Another diagnostic consideration in this case is drug-induced thrombotic microangiopathy (DITMA), characterized by a broad spectrum of clinical manifestations including microangiopathic hemolytic anemia, thrombocytopenia, acute kidney injury, central nervous system involvement, and gastrointestinal and skin manifestations [25]. Various drugs, such as chemotherapeutic agents, targeted cancer therapies, antibiotics, antivirals, and immunosuppressants, have been linked to DITMA. Specifically, DITMA secondary to TNFi has been documented. For instance, Falsetti et al. reported on a 63-year-old man with Crohn’s disease who developed confusion, severe microangiopathic hemolytic anemia, thrombocytopenia, and leukopenia after a single dose of adalimumab [26]. Adalimumab was discontinued, and the patient underwent plasma exchange, leading to complete recovery. Similarly, Baysal et al. described a 39-year-old man with ankylosing spondylitis who, after 6 months of certolizumab pegol treatment, developed intravascular hemolytic anemia and thrombocytopenia [27]. Discontinuation of certolizumab pegol and treatment with systemic corticosteroids and plasma exchange resulted in significant clinical improvement. In our patient, skin biopsy revealed thrombi within the lumina of small dermal blood vessels without evidence of vasculitis, which is characteristic of DITMA. However, she did not present with hematologic abnormalities, and kidney biopsy did not show thrombi. Therefore, the diagnosis of DITMA is less likely in our case. Also, the likelihood of primary (non-drug–induced) autoimmune rheumatic diseases in our patient is low, as she did not experience recurrent symptoms after discontinuing all immunosuppressive drugs.

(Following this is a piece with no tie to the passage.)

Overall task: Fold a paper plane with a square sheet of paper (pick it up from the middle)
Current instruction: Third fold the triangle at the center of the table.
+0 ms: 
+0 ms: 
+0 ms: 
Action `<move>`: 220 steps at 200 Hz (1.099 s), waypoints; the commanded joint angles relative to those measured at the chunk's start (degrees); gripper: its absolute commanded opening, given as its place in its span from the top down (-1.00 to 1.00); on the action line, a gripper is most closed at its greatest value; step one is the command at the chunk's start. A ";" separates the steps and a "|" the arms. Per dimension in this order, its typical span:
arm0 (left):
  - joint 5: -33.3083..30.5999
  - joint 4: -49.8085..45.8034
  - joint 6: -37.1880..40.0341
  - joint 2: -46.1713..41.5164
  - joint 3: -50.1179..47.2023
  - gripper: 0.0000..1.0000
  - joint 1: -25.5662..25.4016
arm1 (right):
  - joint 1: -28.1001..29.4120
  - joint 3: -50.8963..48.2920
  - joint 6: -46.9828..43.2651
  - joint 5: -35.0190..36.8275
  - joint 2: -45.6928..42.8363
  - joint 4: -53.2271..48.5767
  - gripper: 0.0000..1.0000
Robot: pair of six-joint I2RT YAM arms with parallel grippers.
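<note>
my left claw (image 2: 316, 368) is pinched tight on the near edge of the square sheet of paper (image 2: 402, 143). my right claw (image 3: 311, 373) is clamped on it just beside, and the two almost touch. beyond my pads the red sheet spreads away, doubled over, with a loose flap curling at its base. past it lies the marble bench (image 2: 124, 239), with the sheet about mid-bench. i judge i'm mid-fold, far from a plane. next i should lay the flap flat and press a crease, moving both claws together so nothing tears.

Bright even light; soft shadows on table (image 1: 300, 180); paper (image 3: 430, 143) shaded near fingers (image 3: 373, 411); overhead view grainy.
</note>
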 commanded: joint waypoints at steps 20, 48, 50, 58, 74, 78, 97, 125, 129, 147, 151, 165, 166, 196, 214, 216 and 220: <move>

To the best of our knowledge, we present the first case of concurrent severe APS and acute kidney injury associated with TNFi. As reported in other cases, withdrawal of TNFi and treatment of associated complications resulted in a favorable clinical response. TNFi are increasingly used due to their clinical efficacy and broad spectrum of medical indications; thus, an increase in related immune adverse events is also expected. Physicians should be aware of the paradoxical induction of autoimmune disorders by TNFi. Failure in prompt recognition and withdrawal of the offending biologic agent may result in a poor clinical outcome and irreversible disease damage.

Consent

Written informed consent for publication was obtained from the patient.

Conflicts of Interest

The authors declare no conflicts of interest.

Funding

This work did not receive specific funding but was performed as part of the employment of the authors at the University of Puerto Rico Medical Sciences Campus. The employer was not involved in the manuscript writing, editing, approval, or decision to publish.